Other risks include security and access control considerations, as data dumped into a lake might have associated privacy or regulatory requirements and shouldn't be exposed without oversight.
These risks, combined with performance considerations, led Gartner to advise companies to "focus on semantic consistency and performance in upstream applications and data stores instead of information consolidation in a data lake."
Reactions to the Gartner report from various vendors in the big data/Hadoop market were mixed, according to the ADT report.
"The data lake is necessary for meaningful big data analytics – for the first time you can bring together diverse multi-structured data (transactions, customer interactions and machine data) without months/years of IT boiling it down to small data," Ben Werther, founder and CEO of big data analytics company Platfora Inc., told ADT.
"It is necessary but not sufficient – the missing piece is the native analytical tools that give frustrated business analysts the self-service iterative workflow to weave together that data for insights not possible with traditional BI tools."
Jack Norris of MapR Technologies Inc., often referred to as one of the "big three" vendors offering Apache Hadoop-based distributions, said, "the cost, efficiency and agility of Hadoop is driving the adoption of data lakes across industries." Norris told ADT.

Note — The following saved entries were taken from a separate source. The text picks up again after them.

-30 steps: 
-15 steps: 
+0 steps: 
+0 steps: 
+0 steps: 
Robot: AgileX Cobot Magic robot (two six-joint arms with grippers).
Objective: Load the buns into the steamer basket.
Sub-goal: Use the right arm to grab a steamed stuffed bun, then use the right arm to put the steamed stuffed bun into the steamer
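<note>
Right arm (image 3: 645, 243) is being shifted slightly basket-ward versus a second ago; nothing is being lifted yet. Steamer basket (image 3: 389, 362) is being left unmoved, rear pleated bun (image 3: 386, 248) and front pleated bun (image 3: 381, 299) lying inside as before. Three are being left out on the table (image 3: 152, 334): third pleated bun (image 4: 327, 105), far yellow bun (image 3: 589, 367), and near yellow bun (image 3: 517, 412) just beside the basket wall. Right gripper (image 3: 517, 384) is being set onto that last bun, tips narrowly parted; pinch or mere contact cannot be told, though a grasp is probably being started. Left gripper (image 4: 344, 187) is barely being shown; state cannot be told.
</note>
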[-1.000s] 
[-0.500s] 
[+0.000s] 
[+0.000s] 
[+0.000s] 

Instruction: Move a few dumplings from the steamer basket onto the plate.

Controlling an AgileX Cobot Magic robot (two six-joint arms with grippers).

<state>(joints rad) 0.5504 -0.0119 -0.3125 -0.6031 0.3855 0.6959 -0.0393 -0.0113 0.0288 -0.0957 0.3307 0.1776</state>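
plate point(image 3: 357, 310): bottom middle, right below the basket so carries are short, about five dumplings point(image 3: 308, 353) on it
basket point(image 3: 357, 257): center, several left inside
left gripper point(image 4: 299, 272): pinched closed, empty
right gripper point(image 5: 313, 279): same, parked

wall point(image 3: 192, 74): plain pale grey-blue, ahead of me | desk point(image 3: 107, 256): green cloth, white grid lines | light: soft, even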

"Gartner is rightly pointing out that not all Big Data and Hadoop solutions provide the performance, security and data protection capabilities that customers need. MapR is specifically architected to address these enterprise requirements enabling organizations across industries to successfully deploy data lakes."
Nevertheless, the Gartner analysts indicated some new thinking might be required around the concept of data lakes.
"There is always value to be found in data, but the question your organization has to address is this: do we allow or even encourage one-off, independent analysis of information in silos or a data lake, bringing said data together, or do we formalize to a degree that effort, and try to sustain the value-generating skills we develop?" White said.
"If the option is the former, it is quite likely that a data lake will appeal. If the decision tends toward the latter, it is beneficial to move beyond a data lake concept quite quickly in order to develop a more robust logical data warehouse strategy."
This article originally appeared on Application Development Trends, a sister site to GCN.
David Ramel is an editor and writer for 1105 Media.